Batch image processing in Python

April 2, 2022

Programming Image Processing Website Python Tools RAWs

It’s been a while since I’ve done some good programming projects. However, I write some small scripts to help me at work, but I have wanted to expand my blog with programming and photography for quite some time. So, in this post, I would like to focus on a few scripts for batch image processing that could be useful for a general audience.

My photography projects are lagging terribly due to many factors. However, I like to keep my Google Photo library up to date, and due to the recent changes in the storing policy, I cannot upload raw files anymore. Thus, I needed some reliable program that would allow me quickly and automatically convert my RAW images into small jpg previews that can be synced to Google Photos. This task is relatively simple if EXIF data is not essential. The advantage of keeping EXIF is the direct access to camera parameters and, in the case of drone photography, information regarding the GPS location. There are proprietary programs that allow doing both things simultaneously (e.g., Nikon NX studio) but are not recursively, meaning that each folder has to be done separately. Automated tools that I found (e.g., optimize-images) are struggling with keeping the EXIF from RAWs. This convinced me to write a tool that allows optimizing many images simultaneously and keeps the EXIF information.

The tool is not too complicated and is based on the PIL library, rawpy, py3exiv2, joblib, and imageio. The script will work only on Linux due to the py3exiv2 that requires the libexiv2 library currently only available on Linux.
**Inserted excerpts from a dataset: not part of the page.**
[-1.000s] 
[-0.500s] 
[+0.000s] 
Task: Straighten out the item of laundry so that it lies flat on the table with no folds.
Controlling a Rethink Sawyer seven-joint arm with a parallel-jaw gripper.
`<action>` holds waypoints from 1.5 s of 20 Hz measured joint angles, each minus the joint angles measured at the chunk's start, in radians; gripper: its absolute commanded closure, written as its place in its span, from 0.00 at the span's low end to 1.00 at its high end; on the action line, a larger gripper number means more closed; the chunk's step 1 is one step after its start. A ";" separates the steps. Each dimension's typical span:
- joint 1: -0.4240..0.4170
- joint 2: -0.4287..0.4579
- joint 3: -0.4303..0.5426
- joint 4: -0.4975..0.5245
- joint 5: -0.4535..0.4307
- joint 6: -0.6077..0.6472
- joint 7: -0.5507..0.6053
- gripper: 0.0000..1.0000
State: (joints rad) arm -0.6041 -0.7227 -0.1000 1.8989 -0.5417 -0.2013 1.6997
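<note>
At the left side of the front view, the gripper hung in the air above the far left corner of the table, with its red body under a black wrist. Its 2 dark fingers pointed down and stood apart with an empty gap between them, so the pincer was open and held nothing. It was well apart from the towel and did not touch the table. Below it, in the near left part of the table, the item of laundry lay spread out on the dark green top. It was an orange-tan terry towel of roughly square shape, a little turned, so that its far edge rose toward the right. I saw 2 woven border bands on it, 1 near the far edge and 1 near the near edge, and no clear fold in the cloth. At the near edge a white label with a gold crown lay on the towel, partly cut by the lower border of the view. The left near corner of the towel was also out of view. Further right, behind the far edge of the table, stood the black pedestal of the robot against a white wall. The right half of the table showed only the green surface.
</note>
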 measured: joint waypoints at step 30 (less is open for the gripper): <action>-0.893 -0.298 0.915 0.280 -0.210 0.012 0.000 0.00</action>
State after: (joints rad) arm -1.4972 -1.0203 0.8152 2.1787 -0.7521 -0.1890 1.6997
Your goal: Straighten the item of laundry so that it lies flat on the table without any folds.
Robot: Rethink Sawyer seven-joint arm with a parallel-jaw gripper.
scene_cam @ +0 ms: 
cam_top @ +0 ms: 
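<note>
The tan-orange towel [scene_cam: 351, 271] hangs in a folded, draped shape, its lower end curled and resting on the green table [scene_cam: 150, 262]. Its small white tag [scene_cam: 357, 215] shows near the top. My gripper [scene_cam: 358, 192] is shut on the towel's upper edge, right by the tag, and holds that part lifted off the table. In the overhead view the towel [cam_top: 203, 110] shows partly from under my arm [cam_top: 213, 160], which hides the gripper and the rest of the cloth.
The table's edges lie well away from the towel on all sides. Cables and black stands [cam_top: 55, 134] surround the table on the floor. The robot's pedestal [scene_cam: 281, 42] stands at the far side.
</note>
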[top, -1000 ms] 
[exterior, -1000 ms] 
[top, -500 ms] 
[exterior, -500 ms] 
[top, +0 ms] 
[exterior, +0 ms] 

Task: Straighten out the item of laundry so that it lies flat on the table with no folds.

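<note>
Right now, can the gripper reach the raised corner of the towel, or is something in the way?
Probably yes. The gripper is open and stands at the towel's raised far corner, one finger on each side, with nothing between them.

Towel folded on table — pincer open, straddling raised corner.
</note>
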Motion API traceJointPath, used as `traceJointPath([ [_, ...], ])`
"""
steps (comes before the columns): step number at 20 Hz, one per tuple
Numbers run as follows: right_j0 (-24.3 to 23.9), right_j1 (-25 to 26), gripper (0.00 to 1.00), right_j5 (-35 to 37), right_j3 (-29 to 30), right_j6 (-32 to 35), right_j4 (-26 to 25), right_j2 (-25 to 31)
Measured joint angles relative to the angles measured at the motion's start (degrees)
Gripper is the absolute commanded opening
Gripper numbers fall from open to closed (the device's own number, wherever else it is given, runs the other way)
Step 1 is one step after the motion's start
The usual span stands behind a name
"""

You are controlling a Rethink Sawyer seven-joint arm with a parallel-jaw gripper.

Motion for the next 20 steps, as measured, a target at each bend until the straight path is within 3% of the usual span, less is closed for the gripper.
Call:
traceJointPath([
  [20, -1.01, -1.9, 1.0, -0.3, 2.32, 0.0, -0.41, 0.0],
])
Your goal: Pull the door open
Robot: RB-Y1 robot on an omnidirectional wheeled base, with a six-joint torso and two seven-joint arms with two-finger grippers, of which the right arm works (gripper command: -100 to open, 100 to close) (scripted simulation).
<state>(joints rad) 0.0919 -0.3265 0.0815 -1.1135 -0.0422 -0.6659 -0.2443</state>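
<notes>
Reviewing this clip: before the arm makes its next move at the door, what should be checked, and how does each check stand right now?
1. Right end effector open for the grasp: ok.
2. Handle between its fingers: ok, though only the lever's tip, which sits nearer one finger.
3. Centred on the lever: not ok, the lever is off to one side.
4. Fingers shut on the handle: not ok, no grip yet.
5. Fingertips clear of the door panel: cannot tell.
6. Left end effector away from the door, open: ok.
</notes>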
However, the script works perfectly fine with Ubuntu under WSL2. The best way to get started is to prepare the environment in conda:

Install conda and create an environment:

  ### Install conda if wasn't installed before
  wget -q -P . https://repo.anaconda.com/miniconda/Miniconda3-latest-Linux-x86_64.sh
  bash ./Miniconda3-latest-Linux-x86_64.sh
  conda init bash
  bash

  ### Create conda environment and activate it
  conda create --name photo-env python=3.9
  conda activate photo-env

  sudo apt-get install libexiv2-dev
  pip install joblib imageio py3exiv2 rawpy pillow

All packages should be successfully installed. The code for the script is shown below:

optimize_images.py ⬇️

import glob
import os
import imageio
import pyexiv2
import rawpy
from PIL import Image
from joblib import Parallel, delayed
import argparse
import time
import shutil
from skimage import transform

### Run from command line
parser = argparse.ArgumentParser(
    description='Convert RAW camera files into reduced size jpgs or reduce images in folders recursively.')
parser.add_argument('--i', type=str, help='Input directory', required=True)
parser.add_argument('--o', type=str, help='Output directory', required=True)
parser.add_argument('--d', type=int, default=1920,
                    help='Maximum dimension of a photo')
parser.add_argument('--s', type=float, default=0.4,
                    help='Maximum size in MB of a photo')
parser.add_argument('--e', type=str, help='file extension, only one accepted', required=True)
parser.add_argument('--q', type=int, default=75,
                    help='JPG save quality')
parser.add_argument('--j', type=int, default=8,
                    help='Number of parallel threads')
parser.add_argument('--m', action='store_true',
                    help='Silent (mute) mode. Show only final stats.')
parser.add_argument('--b', type=str, default=False, help='Backup dir. Provide the path of the backup dir. '
                                                         'Used to rerun the script on the same folder')
args = parser.parse_args()

### Image options
max_shape = args.d, args.d
save_quality = args.q
size_max = args.s
saved_space = 0
out_folder = args.o
file_extension = args.e
input_folder = args.i
backup_folder = args.b

### List folder with raw files
files = []
for file_extension_mod in [file_extension, file_extension.capitalize() ]:
    files = files + glob.glob(input_folder + '/**/*.{}'.format(file_extension_mod), recursive=True)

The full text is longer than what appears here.